Each line of the listing where the string "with" appears is to be identified and copied.

____

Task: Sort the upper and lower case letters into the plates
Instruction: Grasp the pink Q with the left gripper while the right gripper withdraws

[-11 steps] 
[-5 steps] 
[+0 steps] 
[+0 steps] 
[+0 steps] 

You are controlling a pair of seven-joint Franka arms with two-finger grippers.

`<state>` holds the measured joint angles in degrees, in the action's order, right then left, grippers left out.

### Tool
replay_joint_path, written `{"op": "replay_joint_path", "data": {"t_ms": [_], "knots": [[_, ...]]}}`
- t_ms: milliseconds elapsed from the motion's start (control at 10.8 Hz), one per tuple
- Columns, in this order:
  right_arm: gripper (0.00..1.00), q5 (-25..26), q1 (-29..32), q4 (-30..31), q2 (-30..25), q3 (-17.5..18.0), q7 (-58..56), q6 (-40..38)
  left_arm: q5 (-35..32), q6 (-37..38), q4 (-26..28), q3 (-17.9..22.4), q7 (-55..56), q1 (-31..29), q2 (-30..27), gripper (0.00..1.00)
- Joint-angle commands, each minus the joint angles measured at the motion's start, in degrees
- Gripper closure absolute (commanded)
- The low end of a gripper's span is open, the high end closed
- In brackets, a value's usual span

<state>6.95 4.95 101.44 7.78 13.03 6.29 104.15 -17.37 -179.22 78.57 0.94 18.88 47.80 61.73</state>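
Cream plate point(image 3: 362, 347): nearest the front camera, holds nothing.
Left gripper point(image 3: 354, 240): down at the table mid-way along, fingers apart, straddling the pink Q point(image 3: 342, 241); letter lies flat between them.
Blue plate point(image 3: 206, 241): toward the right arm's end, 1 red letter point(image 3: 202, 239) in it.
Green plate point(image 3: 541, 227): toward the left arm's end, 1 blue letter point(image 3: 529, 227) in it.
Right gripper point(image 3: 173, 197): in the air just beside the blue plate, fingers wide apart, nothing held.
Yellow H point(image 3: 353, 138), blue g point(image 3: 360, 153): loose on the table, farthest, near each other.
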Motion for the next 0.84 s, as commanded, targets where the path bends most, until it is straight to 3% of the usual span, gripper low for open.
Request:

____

## Task answer
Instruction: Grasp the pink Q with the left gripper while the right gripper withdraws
You are controlling a pair of seven-joint Franka arms with two-finger grippers.

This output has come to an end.